Beginning with the first entry, print all the records exactly.

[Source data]
<<<<

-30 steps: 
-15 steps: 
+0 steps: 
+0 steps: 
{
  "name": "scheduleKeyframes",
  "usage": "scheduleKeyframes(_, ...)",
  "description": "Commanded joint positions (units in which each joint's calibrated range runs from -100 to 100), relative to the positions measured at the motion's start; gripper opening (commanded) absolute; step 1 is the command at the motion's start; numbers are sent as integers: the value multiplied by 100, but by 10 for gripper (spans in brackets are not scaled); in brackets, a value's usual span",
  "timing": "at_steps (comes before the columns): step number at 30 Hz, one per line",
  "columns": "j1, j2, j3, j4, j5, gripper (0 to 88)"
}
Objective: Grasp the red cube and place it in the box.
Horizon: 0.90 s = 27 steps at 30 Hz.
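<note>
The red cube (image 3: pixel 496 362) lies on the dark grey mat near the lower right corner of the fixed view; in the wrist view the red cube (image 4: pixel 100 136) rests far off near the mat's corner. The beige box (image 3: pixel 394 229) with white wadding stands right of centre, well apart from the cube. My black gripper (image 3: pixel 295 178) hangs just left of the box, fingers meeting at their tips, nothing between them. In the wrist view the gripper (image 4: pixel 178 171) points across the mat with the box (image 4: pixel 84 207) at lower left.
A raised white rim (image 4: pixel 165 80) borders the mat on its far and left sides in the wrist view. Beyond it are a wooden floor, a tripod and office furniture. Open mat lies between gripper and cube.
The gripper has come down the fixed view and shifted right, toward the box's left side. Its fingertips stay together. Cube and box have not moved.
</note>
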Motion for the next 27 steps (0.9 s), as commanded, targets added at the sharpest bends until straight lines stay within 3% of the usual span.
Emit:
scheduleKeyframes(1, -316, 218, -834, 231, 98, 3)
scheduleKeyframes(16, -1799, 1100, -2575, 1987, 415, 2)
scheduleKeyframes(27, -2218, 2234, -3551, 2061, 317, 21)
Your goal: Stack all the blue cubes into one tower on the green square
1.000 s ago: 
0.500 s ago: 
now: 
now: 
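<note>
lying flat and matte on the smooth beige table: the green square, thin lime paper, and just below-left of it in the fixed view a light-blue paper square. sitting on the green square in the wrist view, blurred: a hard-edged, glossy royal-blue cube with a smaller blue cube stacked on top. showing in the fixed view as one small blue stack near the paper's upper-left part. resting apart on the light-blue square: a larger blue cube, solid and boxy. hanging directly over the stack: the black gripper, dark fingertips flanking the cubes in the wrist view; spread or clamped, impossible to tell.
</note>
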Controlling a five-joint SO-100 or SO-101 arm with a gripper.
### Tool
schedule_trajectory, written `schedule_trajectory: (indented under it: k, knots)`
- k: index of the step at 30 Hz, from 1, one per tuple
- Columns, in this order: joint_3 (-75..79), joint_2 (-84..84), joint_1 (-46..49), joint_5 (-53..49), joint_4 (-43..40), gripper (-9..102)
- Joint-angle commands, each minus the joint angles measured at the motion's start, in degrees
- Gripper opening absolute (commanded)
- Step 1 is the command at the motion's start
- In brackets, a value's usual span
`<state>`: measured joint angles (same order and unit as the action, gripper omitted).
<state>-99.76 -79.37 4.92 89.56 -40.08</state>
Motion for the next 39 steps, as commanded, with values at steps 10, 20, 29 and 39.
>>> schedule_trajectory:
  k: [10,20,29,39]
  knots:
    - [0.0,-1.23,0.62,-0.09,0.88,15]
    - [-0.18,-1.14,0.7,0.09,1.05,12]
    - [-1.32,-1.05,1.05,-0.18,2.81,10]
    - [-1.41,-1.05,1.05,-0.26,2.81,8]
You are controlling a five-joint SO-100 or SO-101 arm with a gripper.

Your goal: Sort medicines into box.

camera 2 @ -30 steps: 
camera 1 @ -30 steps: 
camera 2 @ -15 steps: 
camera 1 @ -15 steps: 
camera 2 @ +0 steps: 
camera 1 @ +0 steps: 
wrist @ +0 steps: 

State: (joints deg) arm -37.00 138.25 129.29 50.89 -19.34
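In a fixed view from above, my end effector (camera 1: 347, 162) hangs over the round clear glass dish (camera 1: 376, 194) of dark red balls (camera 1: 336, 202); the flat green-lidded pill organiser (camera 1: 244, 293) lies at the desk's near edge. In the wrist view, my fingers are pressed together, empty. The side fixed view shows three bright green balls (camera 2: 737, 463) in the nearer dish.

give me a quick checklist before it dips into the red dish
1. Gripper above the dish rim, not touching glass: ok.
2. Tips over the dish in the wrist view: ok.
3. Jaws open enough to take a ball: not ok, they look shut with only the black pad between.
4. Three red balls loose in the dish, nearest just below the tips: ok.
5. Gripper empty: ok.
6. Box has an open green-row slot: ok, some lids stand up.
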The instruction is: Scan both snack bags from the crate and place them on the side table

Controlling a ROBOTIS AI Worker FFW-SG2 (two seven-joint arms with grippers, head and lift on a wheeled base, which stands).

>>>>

> _YOUR SOLUTION_:
-30 steps: 
-15 steps: 
+0 steps: 
+0 steps: 
{
  "name": "scheduleKeyframes",
  "usage": "scheduleKeyframes(_, ...)",
  "description": "Commanded joint positions (units in which each joint's calibrated range runs from -100 to 100), relative to the positions measured at the motion's start; gripper opening (commanded) absolute; step 1 is the command at the motion's start; numbers are sent as integers: the value multiplied by 100, but by 10 for gripper (spans in brackets are not scaled); in brackets, a value's usual span",
  "timing": "at_steps (comes before the columns): step number at 30 Hz, one per line",
  "columns": "j1, j2, j3, j4, j5, gripper (0 to 88)"
}
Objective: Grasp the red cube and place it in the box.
Horizon: 0.90 s = 27 steps at 30 Hz.
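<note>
The red cube (image 3: pixel 496 362) lies on the dark grey mat near the lower right corner of the fixed view; in the wrist view the red cube (image 4: pixel 100 136) rests far off near the mat's corner. The beige box (image 3: pixel 394 229) with white wadding stands right of centre, well apart from the cube. My black gripper (image 3: pixel 295 178) hangs just left of the box, fingers meeting at their tips, nothing between them. In the wrist view the gripper (image 4: pixel 178 171) points across the mat with the box (image 4: pixel 84 207) at lower left.
A raised white rim (image 4: pixel 165 80) borders the mat on its far and left sides in the wrist view. Beyond it are a wooden floor, a tripod and office furniture. Open mat lies between gripper and cube.
The gripper has come down the fixed view and shifted right, toward the box's left side. Its fingertips stay together. Cube and box have not moved.
</note>
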Motion for the next 27 steps (0.9 s), as commanded, targets added at the sharpest bends until straight lines stay within 3% of the usual span.
Emit:
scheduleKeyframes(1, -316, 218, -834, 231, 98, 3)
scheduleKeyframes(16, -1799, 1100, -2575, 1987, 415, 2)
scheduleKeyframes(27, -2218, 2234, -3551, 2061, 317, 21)
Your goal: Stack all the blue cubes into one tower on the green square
1.000 s ago: 
0.500 s ago: 
now: 
now: 
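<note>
lying flat and matte on the smooth beige table: the green square, thin lime paper, and just below-left of it in the fixed view a light-blue paper square. sitting on the green square in the wrist view, blurred: a hard-edged, glossy royal-blue cube with a smaller blue cube stacked on top. showing in the fixed view as one small blue stack near the paper's upper-left part. resting apart on the light-blue square: a larger blue cube, solid and boxy. hanging directly over the stack: the black gripper, dark fingertips flanking the cubes in the wrist view; spread or clamped, impossible to tell.
</note>
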Controlling a five-joint SO-100 or SO-101 arm with a gripper.
### Tool
schedule_trajectory, written `schedule_trajectory: (indented under it: k, knots)`
- k: index of the step at 30 Hz, from 1, one per tuple
- Columns, in this order: joint_3 (-75..79), joint_2 (-84..84), joint_1 (-46..49), joint_5 (-53..49), joint_4 (-43..40), gripper (-9..102)
- Joint-angle commands, each minus the joint angles measured at the motion's start, in degrees
- Gripper opening absolute (commanded)
- Step 1 is the command at the motion's start
- In brackets, a value's usual span
`<state>`: measured joint angles (same order and unit as the action, gripper omitted).
<state>-99.76 -79.37 4.92 89.56 -40.08</state>
Motion for the next 39 steps, as commanded, with values at steps 10, 20, 29 and 39.
>>> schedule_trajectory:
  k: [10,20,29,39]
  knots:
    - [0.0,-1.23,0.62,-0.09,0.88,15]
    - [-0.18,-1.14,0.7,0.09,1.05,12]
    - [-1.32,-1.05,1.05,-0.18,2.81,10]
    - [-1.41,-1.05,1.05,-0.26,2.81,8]
You are controlling a five-joint SO-100 or SO-101 arm with a gripper.

Your goal: Sort medicines into box.

camera 2 @ -30 steps: 
camera 1 @ -30 steps: 
camera 2 @ -15 steps: 
camera 1 @ -15 steps: 
camera 2 @ +0 steps: 
camera 1 @ +0 steps: 
wrist @ +0 steps: 

State: (joints deg) arm -37.00 138.25 129.29 50.89 -19.34
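In a fixed view from above, my end effector (camera 1: 347, 162) hangs over the round clear glass dish (camera 1: 376, 194) of dark red balls (camera 1: 336, 202); the flat green-lidded pill organiser (camera 1: 244, 293) lies at the desk's near edge. In the wrist view, my fingers are pressed together, empty. The side fixed view shows three bright green balls (camera 2: 737, 463) in the nearer dish.

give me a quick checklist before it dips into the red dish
1. Gripper above the dish rim, not touching glass: ok.
2. Tips over the dish in the wrist view: ok.
3. Jaws open enough to take a ball: not ok, they look shut with only the black pad between.
4. Three red balls loose in the dish, nearest just below the tips: ok.
5. Gripper empty: ok.
6. Box has an open green-row slot: ok, some lids stand up.
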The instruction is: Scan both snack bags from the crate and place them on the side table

Controlling a ROBOTIS AI Worker FFW-SG2 (two seven-joint arms with grippers, head and lift on a wheeled base, which stands).

Nothing else belongs in the output.